The 500 Hats of Bartholomew Cubbins Tone
Take a story's temperature by studying its tone. Is it hopeful? Cynical? Snarky? Playful?
A Fairly Fairy Tale
Seuss is famous for creating a style and tone that was one-of-a-kind. In The 500 Hats of Bartholomew Cubbins, though, he's definitely borrowing from the fairy tale tradition. But don't go discrediting the book just because it's not rocking the signature style we associate with the Seuss name. Borrowing can make a book just as awesomely original; so long as it's done right.
And The 500 Hats does it right.
Seuss borrows his tone from such classic children's stories like Grimm's Fairy Tales. Take this example from the opening of the Brothers Grimm's "The White Snake":
A long time ago there lived a King who was famed for his wisdom through all the land. Nothing was hidden from him, and it seemed as if news of the most secret things was brought to him through the air. But he had a strange custom; every day after dinner, when the table was cleared, and no one else was present, a trusty servant had to bring him one more dish. (Source)
Now, here's the opening from The 500 Hats:
In the beginning, Bartholomew Cubbins didn't have five hundred hats. He had only one hat. It was an old one that had belonged to his father and his father's father before him.

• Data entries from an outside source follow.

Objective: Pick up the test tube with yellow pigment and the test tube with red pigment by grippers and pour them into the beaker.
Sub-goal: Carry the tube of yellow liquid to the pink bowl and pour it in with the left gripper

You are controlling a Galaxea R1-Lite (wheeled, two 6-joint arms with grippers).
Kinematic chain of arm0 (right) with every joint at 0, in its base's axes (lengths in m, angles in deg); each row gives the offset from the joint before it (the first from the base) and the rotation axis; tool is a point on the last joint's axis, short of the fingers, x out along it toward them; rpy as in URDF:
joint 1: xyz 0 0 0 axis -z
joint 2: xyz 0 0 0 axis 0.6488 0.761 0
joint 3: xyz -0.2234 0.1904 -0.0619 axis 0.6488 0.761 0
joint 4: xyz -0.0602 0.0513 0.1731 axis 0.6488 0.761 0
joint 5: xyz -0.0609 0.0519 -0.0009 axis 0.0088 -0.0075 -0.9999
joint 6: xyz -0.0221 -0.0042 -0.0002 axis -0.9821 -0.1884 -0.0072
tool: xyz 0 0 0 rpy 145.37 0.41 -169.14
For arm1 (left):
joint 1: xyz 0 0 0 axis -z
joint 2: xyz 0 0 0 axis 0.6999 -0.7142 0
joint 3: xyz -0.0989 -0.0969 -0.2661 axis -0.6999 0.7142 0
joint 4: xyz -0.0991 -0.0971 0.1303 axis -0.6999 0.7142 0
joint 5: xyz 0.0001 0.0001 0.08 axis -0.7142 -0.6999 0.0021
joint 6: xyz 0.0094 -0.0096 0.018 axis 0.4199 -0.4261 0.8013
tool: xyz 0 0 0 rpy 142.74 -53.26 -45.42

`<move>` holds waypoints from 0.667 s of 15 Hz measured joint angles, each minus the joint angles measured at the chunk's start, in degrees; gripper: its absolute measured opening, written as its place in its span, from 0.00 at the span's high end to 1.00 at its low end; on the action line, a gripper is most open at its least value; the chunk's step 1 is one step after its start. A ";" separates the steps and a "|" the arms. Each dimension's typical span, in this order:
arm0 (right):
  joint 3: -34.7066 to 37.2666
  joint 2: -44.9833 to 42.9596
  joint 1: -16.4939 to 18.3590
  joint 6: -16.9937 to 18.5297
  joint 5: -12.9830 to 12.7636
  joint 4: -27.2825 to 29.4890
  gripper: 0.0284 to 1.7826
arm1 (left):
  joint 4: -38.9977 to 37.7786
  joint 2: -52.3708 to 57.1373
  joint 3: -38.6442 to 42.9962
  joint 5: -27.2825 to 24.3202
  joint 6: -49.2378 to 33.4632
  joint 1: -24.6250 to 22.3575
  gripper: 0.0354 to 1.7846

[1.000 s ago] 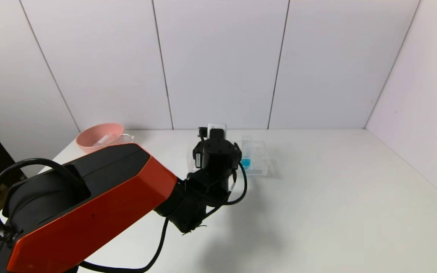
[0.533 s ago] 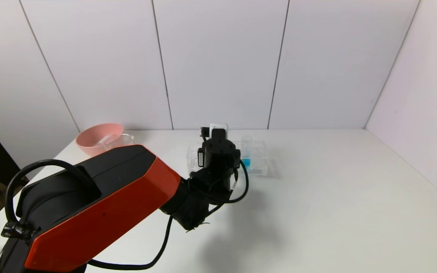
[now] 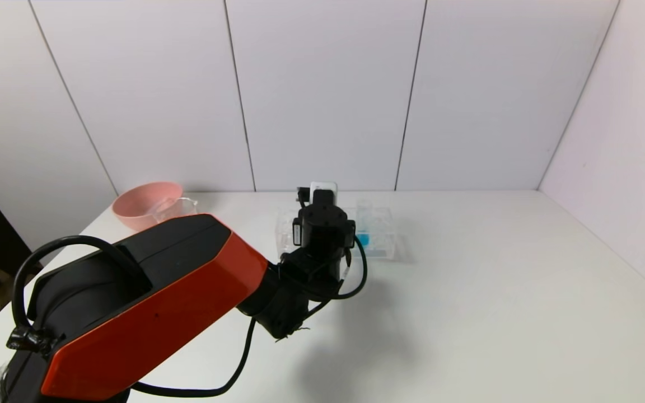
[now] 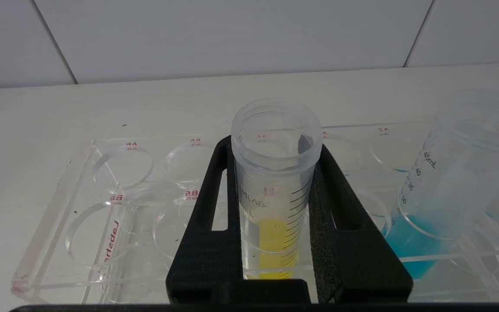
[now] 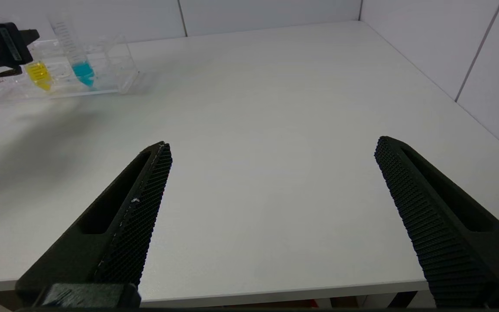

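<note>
The test tube with yellow pigment (image 4: 273, 195) stands upright in a clear rack (image 4: 102, 208); it also shows in the right wrist view (image 5: 38, 74). My left gripper (image 4: 275, 145) is shut on it, one black finger against each side just under the rim. In the head view the left wrist (image 3: 322, 229) hides the tube. The beaker (image 3: 180, 205) stands at the far left next to a pink bowl (image 3: 143, 201). The test tube with red pigment is out of view. My right gripper (image 5: 272, 145) is open and empty above the table's near edge.
A like tube with blue liquid (image 4: 431, 203) stands in the same rack (image 3: 381, 229) right beside the held tube, also visible in the head view (image 3: 363, 239). My red and black left arm (image 3: 149, 296) crosses the table's front left.
My left arm has reached a little farther toward the rack, bringing the wrist closer over it. The right arm has not moved.
</note>
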 joint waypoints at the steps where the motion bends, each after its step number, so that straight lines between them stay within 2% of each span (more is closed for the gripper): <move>1: 0.00 0.00 0.00 0.00 -0.01 0.02 0.04 | -0.38 0.17 0.00 -0.04 0.76 0.05 0.76; 7: 0.00 0.00 0.00 0.00 0.00 0.02 0.04 | -0.02 4.52 -2.04 -1.35 7.83 0.26 0.76; 10: 0.00 0.00 0.00 0.00 0.00 0.02 0.04 | 1.61 6.89 -2.62 -1.44 8.18 0.68 0.76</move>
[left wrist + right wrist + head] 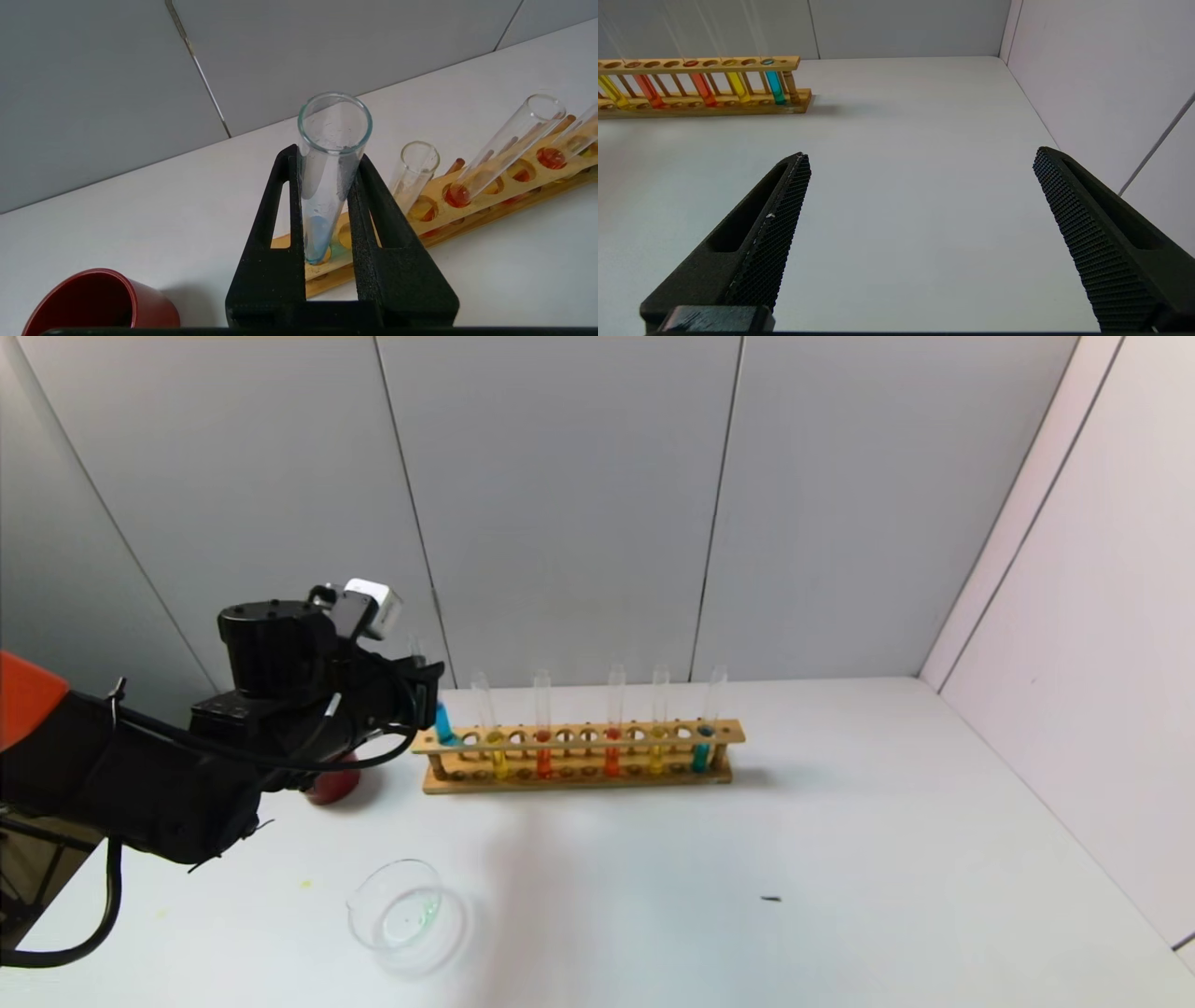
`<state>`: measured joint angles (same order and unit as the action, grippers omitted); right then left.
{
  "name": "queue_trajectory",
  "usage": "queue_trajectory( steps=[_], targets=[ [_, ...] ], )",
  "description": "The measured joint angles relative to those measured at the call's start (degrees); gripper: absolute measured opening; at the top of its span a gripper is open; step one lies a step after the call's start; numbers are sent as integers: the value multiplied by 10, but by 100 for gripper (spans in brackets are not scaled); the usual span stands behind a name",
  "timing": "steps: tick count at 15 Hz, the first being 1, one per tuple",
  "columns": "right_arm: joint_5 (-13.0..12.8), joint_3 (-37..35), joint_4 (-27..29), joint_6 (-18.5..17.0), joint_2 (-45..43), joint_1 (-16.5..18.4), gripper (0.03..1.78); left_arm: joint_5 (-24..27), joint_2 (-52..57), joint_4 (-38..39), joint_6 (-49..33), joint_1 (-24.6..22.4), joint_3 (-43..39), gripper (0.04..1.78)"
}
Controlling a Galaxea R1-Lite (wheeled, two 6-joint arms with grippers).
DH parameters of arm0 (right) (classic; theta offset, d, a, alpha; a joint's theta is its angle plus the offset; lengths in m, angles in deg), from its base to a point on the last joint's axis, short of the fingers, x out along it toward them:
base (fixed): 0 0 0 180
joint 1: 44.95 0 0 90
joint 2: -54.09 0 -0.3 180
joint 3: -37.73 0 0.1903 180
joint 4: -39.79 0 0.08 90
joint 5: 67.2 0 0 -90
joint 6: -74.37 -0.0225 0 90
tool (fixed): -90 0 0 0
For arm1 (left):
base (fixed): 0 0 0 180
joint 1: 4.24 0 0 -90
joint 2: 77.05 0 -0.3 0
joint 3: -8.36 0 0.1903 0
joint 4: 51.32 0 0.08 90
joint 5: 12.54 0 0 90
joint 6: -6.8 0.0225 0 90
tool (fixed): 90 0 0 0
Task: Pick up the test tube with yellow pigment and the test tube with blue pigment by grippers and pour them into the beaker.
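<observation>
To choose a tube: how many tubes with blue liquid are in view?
2. The left gripper holds the test tube with blue pigment at the rack's left end; the other blue tube stands at its right end.

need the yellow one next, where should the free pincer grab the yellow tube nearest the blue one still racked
Likely the bare glass above the rack, coming from the front: the yellow tube stands upright, its lower part sits between the rails, and neighbours flank it. The right pincer is open.

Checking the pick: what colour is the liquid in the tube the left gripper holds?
Cyan-blue, in the test tube with blue pigment, clearest in the head view.
</observation>
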<state>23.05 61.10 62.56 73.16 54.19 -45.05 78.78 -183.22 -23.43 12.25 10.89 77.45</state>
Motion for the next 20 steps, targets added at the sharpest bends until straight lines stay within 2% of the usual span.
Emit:
queue_trajectory(
  steps=[6,9,11,15,20],
  targets=[
    [0,0,0,0,0,0,174,-5,38,-78,-1,0,53,33],
    [0,0,0,0,0,0,174,-18,58,-89,0,0,63,33],
    [0,0,0,0,0,0,174,-20,83,-129,0,0,65,33],
    [0,0,0,0,0,0,174,-19,160,-287,7,-1,70,33],
    [0,0,0,0,0,0,174,-23,258,-501,82,-4,63,33]
  ],
)
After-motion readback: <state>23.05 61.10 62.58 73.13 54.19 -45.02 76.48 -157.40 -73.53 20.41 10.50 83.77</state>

It was probably the oldest and plainest hat in the whole Kingdom of Didd, where Bartholomew Cubbins lived. (1)
You can see the shared tone in phrases like "A long time ago" versus "In the beginning" and "famed through all the land" versus "the oldest and plainest hat in the whole Kingdom of Didd."
Now, if you swing over to our "Meaning" section, you'll see that The 500 Hats centers on the foolishness of rules and those who will go to great lengths to keep them. In contrast, Grimms' fairy tales are often about enforcing rules and the proper order of things.
So while the tones match up quiet nicely—minus Seuss's quirky sense of humor, of course—the purpose of The 500 Hats is the exact opposite of many of Grimm's Fairy Tales. By taking the tone but ditching the moral, Seuss adds a level of irony that makes the story funnier for children and enjoyable for adults, too. Ta-da!